## [What is expected]
For the entries below, print exactly the lines between the line holding "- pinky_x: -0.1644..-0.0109" and the line holding "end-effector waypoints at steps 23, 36", inclusive, and nothing else.

## [Data for this task]
+++++
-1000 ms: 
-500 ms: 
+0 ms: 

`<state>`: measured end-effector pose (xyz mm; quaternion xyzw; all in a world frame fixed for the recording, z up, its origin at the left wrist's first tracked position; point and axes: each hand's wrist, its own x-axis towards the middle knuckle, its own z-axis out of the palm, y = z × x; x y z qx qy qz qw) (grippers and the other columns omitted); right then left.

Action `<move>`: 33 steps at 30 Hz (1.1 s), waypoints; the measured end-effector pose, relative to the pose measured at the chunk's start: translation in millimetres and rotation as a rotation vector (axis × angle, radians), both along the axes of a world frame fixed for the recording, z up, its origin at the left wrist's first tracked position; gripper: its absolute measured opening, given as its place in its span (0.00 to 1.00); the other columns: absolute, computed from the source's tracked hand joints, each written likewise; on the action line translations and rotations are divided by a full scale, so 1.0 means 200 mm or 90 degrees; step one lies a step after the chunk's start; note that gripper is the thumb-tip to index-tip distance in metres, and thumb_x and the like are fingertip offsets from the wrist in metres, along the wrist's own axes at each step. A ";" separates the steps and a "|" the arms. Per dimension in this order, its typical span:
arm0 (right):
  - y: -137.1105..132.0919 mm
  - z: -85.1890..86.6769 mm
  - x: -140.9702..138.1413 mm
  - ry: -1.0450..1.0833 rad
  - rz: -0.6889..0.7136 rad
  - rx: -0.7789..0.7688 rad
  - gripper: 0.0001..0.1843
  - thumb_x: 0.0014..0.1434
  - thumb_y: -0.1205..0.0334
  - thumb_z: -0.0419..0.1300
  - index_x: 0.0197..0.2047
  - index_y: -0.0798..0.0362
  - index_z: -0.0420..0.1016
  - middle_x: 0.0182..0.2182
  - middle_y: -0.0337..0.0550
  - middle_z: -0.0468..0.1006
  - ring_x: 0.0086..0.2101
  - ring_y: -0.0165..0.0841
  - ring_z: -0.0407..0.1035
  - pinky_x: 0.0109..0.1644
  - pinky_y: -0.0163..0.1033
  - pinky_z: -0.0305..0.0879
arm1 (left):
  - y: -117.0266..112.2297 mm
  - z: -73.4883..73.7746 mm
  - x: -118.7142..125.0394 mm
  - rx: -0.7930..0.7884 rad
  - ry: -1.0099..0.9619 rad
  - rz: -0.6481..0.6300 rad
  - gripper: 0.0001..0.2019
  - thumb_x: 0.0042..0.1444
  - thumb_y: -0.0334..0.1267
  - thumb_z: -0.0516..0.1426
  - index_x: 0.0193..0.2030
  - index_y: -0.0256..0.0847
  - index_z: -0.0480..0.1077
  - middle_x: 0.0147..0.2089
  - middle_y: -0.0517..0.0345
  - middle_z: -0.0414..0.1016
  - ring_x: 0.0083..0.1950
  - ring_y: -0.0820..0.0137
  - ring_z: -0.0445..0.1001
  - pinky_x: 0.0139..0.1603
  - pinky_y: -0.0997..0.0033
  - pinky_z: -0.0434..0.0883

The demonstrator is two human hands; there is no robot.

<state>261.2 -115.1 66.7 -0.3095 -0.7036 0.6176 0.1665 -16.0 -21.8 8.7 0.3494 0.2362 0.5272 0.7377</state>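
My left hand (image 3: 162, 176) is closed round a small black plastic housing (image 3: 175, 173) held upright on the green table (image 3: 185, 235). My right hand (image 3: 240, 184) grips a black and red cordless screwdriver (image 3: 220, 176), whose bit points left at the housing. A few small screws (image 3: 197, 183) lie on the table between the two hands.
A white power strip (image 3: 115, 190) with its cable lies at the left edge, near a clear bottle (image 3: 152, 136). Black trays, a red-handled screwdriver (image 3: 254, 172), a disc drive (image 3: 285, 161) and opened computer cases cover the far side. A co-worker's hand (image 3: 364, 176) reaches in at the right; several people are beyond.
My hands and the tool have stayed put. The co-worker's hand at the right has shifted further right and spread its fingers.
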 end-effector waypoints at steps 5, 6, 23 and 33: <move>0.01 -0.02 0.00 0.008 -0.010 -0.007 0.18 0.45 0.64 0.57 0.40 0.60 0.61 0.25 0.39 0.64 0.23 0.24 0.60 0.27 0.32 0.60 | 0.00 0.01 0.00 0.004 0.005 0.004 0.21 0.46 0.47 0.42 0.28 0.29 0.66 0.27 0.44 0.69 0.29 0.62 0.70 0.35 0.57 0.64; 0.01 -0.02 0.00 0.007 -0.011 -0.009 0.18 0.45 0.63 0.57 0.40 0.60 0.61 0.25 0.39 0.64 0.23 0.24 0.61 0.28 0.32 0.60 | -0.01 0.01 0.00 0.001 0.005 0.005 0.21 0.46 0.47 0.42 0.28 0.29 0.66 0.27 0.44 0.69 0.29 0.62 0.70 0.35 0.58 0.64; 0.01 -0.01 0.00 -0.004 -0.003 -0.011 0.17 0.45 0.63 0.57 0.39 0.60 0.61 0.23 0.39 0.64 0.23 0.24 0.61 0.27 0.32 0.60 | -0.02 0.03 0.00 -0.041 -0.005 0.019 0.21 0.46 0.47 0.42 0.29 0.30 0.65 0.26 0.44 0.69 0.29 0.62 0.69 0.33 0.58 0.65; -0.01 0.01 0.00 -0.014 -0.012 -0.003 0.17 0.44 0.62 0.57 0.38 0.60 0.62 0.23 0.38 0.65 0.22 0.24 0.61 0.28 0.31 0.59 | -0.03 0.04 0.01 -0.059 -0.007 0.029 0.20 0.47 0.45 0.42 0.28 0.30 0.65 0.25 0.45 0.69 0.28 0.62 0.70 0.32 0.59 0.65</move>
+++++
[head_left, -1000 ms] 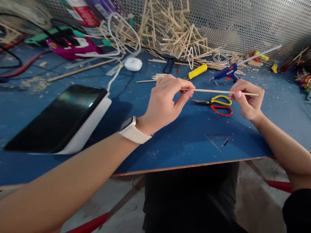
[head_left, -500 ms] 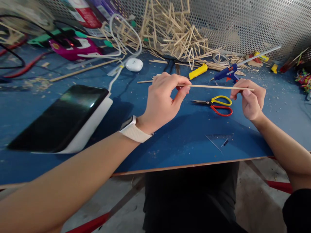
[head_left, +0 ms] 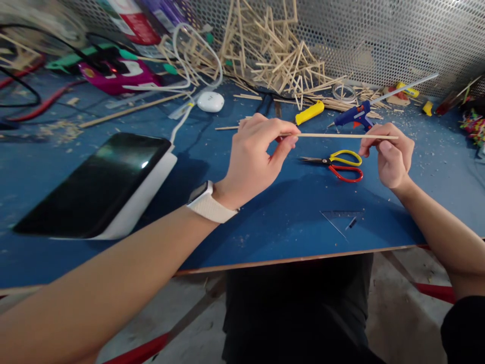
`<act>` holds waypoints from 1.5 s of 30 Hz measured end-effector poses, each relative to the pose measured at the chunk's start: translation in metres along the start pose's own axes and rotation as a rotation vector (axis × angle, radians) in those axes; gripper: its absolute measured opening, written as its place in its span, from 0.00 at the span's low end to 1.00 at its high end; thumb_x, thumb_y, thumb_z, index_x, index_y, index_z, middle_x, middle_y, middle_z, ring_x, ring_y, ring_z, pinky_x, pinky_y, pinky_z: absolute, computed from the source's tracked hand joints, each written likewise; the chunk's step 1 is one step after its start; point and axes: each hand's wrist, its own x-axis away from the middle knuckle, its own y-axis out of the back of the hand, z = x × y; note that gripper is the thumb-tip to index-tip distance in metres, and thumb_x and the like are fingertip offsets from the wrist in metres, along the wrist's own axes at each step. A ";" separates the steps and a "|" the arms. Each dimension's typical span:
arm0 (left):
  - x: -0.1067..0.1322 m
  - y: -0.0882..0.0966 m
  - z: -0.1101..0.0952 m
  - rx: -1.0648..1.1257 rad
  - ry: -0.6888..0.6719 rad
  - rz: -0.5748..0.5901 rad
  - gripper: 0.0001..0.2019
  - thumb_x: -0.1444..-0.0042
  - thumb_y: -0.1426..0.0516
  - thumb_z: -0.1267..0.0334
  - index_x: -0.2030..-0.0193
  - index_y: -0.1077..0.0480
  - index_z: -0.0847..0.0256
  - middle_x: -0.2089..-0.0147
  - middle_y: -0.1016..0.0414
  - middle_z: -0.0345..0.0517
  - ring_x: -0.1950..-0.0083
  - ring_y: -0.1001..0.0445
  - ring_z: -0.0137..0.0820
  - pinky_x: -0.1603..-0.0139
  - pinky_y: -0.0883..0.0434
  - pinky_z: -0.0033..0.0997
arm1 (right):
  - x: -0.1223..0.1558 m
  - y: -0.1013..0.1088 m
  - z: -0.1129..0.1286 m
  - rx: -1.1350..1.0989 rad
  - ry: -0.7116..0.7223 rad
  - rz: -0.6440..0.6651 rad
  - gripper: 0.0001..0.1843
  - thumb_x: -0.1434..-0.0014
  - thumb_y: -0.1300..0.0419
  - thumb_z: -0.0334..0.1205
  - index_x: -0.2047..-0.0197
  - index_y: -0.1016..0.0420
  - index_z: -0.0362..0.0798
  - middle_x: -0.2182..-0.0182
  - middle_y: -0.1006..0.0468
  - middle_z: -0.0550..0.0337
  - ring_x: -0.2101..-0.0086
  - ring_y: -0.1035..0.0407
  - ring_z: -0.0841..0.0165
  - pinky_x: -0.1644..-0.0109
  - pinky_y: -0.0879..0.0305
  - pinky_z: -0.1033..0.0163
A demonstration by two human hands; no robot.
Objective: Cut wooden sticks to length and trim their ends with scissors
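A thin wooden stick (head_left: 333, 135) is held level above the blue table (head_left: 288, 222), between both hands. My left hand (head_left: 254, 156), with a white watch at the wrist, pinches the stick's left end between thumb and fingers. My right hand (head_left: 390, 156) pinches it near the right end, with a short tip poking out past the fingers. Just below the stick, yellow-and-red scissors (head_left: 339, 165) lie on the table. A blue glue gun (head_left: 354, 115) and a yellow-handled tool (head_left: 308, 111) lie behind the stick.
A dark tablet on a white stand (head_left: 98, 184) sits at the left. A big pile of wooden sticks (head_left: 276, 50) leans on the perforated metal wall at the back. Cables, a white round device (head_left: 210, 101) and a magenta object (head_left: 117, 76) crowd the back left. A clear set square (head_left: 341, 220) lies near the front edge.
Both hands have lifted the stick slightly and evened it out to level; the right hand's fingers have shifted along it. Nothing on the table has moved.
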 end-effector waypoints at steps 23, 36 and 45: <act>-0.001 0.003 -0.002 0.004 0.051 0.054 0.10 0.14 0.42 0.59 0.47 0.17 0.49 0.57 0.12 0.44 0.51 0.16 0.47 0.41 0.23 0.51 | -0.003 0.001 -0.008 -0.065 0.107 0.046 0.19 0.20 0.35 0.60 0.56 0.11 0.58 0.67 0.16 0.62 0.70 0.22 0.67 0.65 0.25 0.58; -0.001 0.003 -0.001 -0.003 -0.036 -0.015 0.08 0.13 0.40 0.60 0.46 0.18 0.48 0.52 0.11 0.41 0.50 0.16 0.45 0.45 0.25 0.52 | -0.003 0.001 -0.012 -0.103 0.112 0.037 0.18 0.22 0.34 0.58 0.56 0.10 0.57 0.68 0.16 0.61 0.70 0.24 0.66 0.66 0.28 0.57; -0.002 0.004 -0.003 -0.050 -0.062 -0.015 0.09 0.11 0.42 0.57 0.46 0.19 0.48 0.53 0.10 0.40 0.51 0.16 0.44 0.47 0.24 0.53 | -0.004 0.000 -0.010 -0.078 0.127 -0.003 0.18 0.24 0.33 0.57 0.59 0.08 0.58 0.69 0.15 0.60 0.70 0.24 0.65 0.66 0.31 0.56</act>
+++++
## [Task result]
  - pinky_x: -0.1644..-0.0109
  - pinky_y: -0.0879..0.0305
  - pinky_z: -0.1033..0.0163
A demonstration by two human hands; no robot.
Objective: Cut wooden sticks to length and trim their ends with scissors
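A thin wooden stick (head_left: 333, 135) is held level above the blue table (head_left: 288, 222), between both hands. My left hand (head_left: 254, 156), with a white watch at the wrist, pinches the stick's left end between thumb and fingers. My right hand (head_left: 390, 156) pinches it near the right end, with a short tip poking out past the fingers. Just below the stick, yellow-and-red scissors (head_left: 339, 165) lie on the table. A blue glue gun (head_left: 354, 115) and a yellow-handled tool (head_left: 308, 111) lie behind the stick.
A dark tablet on a white stand (head_left: 98, 184) sits at the left. A big pile of wooden sticks (head_left: 276, 50) leans on the perforated metal wall at the back. Cables, a white round device (head_left: 210, 101) and a magenta object (head_left: 117, 76) crowd the back left. A clear set square (head_left: 341, 220) lies near the front edge.
Both hands have lifted the stick slightly and evened it out to level; the right hand's fingers have shifted along it. Nothing on the table has moved.
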 end-effector waypoints at steps 23, 36 and 45: <act>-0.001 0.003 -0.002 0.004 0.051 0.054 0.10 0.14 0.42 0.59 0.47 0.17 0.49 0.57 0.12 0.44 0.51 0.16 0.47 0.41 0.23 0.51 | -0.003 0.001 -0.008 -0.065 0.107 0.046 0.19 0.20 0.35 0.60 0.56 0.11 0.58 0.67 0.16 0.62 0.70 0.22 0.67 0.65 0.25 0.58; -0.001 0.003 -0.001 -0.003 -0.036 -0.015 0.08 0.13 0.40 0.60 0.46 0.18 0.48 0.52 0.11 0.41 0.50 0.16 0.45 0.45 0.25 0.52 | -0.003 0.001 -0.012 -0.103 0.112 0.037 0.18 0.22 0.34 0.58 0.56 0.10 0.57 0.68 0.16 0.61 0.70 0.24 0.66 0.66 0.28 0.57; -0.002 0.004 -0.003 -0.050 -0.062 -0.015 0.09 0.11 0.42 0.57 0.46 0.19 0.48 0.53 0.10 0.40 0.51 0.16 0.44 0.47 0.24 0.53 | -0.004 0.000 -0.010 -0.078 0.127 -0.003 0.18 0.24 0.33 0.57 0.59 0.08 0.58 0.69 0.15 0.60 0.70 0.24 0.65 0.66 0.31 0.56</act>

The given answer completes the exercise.